La cour d'appel de Paris a entamé hier matin les six semaines d'audience du procès en appel du naufrage de l'Erika. Le jugement de première instance avait été rendu par la 11ème chambre du tribunal correctionnel de Paris le 16 janvier 2008 après quatre mois de débats. Il avait vu la condamnation de quatre prévenus, l'armateur et le gestionnaire technique du navire, l'affréteur au voyage Total et la société de classification Rina, au titre de l'infraction de pollution. Tous, condamnés à l'amende maximale, ont fait appel de leur condamnation. Le parquet a également fait un appel général, y compris sur le jugement de relaxe du commandant. En revanche, les personnels des services de sauvetage et de secours ont été définitivement relaxés.

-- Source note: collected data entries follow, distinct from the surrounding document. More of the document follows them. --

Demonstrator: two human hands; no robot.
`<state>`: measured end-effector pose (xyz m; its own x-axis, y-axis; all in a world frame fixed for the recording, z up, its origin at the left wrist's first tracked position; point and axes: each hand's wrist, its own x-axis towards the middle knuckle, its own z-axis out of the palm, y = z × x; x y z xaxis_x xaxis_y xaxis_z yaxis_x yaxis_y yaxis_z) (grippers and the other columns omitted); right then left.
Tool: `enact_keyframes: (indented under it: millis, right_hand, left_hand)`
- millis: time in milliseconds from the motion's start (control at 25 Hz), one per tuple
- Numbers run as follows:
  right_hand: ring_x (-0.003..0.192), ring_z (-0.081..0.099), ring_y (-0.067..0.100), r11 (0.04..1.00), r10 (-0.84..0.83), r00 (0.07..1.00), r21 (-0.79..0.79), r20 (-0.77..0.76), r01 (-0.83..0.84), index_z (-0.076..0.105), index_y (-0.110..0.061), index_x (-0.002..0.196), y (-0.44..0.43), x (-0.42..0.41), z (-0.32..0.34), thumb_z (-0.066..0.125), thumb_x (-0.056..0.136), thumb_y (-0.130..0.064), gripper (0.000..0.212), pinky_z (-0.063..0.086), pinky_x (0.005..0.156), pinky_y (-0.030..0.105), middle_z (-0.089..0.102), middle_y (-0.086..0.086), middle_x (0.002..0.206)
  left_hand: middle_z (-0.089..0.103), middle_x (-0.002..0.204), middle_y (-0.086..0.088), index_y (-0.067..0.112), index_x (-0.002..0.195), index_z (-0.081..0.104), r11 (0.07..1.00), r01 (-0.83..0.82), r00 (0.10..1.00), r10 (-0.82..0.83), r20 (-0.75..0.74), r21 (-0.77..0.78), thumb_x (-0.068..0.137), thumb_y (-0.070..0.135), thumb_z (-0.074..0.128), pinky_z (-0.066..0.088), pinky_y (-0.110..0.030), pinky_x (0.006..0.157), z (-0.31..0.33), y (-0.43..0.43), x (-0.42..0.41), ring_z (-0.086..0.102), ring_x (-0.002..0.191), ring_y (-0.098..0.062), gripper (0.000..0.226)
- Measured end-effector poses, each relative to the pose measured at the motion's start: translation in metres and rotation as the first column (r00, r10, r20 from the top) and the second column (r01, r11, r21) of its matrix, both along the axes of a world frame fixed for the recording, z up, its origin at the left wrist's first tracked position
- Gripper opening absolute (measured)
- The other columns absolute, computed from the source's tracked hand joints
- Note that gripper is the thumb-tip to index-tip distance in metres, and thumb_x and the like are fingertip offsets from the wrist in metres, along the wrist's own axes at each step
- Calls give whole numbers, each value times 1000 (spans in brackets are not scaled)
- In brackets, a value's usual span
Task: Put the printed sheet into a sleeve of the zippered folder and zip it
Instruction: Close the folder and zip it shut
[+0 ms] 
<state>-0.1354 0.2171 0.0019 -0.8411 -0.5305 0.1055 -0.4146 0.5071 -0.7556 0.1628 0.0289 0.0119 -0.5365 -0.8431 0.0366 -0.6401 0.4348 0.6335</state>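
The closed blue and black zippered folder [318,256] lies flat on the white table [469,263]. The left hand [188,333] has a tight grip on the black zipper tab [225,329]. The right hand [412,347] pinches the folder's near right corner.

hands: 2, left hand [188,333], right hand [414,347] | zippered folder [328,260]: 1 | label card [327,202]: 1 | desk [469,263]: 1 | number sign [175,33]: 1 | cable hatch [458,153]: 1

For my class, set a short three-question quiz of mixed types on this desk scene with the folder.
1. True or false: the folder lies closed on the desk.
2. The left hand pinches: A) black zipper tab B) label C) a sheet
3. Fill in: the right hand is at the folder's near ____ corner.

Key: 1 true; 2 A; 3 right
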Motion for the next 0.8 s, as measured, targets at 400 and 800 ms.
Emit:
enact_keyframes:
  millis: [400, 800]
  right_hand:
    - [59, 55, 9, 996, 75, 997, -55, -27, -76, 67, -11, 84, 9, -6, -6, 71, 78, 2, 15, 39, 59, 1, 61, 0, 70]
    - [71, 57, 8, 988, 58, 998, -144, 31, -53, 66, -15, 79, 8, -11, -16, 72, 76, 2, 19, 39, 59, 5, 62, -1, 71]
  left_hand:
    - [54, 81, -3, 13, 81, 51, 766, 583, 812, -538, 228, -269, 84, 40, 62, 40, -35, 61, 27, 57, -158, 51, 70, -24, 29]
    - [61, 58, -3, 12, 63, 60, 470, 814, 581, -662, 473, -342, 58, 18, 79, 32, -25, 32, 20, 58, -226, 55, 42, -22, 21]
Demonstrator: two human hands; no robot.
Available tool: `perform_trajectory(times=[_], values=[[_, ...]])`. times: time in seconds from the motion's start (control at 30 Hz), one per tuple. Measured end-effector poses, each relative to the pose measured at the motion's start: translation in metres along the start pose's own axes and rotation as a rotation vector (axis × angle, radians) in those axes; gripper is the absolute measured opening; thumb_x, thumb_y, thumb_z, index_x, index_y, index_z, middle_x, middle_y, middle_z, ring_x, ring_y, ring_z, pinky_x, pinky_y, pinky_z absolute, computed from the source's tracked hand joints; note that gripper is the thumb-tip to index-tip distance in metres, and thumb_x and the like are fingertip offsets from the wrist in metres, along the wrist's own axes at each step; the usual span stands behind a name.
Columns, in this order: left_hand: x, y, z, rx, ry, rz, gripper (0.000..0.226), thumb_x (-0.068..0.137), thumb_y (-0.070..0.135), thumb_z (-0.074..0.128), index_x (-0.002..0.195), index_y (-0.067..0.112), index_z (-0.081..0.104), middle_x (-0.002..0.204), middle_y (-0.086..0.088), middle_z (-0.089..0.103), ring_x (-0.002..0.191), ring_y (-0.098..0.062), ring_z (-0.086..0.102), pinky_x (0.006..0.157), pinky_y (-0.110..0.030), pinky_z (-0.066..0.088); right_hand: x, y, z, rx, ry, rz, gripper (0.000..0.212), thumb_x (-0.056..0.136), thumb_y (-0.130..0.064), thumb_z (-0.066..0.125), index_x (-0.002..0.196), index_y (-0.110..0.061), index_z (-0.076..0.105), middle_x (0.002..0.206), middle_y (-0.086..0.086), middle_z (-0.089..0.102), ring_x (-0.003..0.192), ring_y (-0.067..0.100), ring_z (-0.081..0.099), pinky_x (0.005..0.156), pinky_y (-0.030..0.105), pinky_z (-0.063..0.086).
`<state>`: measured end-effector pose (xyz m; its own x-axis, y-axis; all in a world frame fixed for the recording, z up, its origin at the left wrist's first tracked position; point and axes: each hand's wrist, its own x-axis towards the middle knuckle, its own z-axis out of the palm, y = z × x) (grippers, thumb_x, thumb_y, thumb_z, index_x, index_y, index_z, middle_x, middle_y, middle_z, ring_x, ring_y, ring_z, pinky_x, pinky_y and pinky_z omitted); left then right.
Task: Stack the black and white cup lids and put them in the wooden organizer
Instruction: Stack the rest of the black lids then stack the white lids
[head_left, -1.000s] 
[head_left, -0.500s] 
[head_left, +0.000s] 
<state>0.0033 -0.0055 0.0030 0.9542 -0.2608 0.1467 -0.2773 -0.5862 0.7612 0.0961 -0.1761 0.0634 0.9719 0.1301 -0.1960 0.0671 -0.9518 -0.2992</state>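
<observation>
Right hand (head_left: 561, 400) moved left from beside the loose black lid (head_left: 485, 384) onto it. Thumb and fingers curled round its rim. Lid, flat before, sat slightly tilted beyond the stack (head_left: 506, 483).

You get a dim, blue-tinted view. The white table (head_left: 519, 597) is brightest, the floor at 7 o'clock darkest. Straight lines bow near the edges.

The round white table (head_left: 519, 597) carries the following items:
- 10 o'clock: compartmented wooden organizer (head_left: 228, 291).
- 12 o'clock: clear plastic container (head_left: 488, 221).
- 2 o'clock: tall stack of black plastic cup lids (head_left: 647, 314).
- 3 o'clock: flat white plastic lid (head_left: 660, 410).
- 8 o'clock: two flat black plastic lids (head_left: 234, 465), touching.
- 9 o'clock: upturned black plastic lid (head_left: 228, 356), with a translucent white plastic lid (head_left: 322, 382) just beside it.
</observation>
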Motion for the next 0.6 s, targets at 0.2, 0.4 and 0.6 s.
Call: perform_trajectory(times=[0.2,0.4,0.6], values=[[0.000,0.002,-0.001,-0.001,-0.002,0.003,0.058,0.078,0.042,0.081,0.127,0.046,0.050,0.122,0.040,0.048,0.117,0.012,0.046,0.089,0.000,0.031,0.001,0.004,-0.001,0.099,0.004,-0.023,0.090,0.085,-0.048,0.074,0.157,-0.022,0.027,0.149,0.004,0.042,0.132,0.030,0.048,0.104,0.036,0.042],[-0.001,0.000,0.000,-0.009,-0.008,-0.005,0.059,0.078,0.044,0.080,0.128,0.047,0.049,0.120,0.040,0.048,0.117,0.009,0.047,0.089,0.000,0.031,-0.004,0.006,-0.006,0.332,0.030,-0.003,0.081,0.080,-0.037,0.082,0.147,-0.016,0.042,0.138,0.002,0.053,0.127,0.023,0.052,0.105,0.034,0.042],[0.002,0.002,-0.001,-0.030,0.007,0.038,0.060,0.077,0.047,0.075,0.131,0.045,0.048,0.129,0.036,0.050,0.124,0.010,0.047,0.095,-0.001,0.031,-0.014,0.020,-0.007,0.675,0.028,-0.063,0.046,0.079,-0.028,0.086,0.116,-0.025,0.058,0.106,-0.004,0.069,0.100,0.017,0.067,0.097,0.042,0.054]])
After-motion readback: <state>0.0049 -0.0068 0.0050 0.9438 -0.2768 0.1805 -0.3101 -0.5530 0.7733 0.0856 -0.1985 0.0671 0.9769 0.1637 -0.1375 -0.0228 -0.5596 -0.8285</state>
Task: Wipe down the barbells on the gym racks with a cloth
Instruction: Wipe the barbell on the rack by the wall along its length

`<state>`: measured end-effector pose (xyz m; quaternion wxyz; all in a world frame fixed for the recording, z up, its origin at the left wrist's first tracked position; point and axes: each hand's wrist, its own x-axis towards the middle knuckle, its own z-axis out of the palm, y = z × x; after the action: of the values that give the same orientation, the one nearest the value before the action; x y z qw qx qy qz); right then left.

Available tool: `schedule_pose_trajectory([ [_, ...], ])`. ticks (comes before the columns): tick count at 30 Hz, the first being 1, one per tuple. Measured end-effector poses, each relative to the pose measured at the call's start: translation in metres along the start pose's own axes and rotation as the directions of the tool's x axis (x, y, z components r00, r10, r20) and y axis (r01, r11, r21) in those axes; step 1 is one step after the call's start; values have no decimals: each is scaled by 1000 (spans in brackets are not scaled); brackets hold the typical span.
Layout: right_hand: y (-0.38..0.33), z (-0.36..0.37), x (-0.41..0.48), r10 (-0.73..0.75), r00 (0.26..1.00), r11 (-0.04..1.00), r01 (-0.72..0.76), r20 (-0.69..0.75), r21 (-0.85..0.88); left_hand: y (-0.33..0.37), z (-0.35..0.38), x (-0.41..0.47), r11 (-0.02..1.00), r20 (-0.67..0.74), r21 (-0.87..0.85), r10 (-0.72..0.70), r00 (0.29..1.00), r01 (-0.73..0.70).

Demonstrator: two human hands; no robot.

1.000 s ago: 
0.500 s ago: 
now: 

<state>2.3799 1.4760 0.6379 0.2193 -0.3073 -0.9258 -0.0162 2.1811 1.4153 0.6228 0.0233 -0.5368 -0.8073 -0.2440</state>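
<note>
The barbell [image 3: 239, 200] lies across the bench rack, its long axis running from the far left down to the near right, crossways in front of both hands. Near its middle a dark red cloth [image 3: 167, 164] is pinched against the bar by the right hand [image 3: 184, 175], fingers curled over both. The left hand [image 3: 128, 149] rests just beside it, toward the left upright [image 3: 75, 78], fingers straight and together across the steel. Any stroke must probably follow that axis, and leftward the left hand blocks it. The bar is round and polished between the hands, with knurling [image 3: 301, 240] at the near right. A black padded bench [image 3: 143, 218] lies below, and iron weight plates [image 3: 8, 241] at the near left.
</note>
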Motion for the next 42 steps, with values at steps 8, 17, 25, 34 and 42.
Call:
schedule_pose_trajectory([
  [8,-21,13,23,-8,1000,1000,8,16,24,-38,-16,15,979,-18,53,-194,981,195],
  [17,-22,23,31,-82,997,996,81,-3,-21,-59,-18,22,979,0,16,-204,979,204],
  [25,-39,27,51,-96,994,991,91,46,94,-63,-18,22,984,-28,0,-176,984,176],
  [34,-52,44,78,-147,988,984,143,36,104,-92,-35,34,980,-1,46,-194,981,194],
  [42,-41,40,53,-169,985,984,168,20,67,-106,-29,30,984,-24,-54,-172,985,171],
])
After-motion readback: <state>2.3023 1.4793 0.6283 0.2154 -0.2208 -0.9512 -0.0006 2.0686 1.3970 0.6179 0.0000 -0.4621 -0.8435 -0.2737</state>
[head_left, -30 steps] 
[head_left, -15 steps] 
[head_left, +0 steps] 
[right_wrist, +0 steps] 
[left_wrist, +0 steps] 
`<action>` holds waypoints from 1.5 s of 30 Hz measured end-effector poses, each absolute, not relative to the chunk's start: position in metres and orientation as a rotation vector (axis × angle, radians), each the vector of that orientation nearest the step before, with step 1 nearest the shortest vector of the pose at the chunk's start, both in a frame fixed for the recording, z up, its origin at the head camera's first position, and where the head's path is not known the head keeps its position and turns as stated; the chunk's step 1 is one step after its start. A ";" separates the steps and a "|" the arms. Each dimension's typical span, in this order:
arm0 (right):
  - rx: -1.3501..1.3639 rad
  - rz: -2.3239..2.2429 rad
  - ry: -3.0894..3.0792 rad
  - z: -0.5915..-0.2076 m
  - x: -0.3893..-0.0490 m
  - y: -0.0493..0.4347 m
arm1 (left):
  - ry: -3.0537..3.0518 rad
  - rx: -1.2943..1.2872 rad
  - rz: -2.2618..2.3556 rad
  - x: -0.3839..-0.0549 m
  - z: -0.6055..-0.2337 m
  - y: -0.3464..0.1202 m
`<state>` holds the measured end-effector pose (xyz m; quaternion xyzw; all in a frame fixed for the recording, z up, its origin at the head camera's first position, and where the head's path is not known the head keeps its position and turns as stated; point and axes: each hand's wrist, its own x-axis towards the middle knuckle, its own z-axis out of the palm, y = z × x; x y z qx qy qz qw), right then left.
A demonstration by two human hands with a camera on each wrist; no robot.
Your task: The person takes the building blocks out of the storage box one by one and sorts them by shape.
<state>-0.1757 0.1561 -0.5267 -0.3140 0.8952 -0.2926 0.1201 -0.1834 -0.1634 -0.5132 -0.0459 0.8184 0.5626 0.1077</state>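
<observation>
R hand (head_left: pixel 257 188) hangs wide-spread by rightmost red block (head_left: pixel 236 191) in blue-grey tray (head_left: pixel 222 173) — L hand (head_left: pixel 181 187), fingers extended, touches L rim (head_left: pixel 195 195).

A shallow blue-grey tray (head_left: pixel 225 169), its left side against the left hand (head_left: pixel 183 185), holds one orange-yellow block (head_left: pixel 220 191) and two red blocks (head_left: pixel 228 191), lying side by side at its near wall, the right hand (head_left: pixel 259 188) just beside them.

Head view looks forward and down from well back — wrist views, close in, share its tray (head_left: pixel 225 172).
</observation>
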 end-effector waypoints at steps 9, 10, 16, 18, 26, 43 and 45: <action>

La cour d'appel, présidée par Joseph Valentin, va réexaminer tous les points de droit et de fait de l'affaire. Si un grand nombre d'experts maritime et juridique est à nouveau attendu à l'audience, le nombre de parties civiles, une soixantaine, sera moins important qu'en première instance, où elles dépassaient la centaine. Certaines ont en effet accepté les indemnisations proposées par Total suite au jugement de janvier 2008. D'autres comme les collectivités de l'Ouest (les régions Bretagne, Pays de la Loire, Poitou-Charentes, le département du Finistère, la communauté d'agglomération du Pays de Lorient, les communes de Ploemeur et Saint-Nazaire) repartent dans le marathon judiciaire, pour réclamer, entre autre, la reconnaissance de leur préjudice environnemental. L'audience d'appel se clôturera le 18 novembre.
Affrété par Total, l'Erika a sombré le 12 décembre 1999 au large de Penmarc'h, avec 37.000 tonnes de fioul lourd à bord. Une partie de cette cargaison a souillé plus de 400 kilomètres de côtes, du Finistère à la Vendée.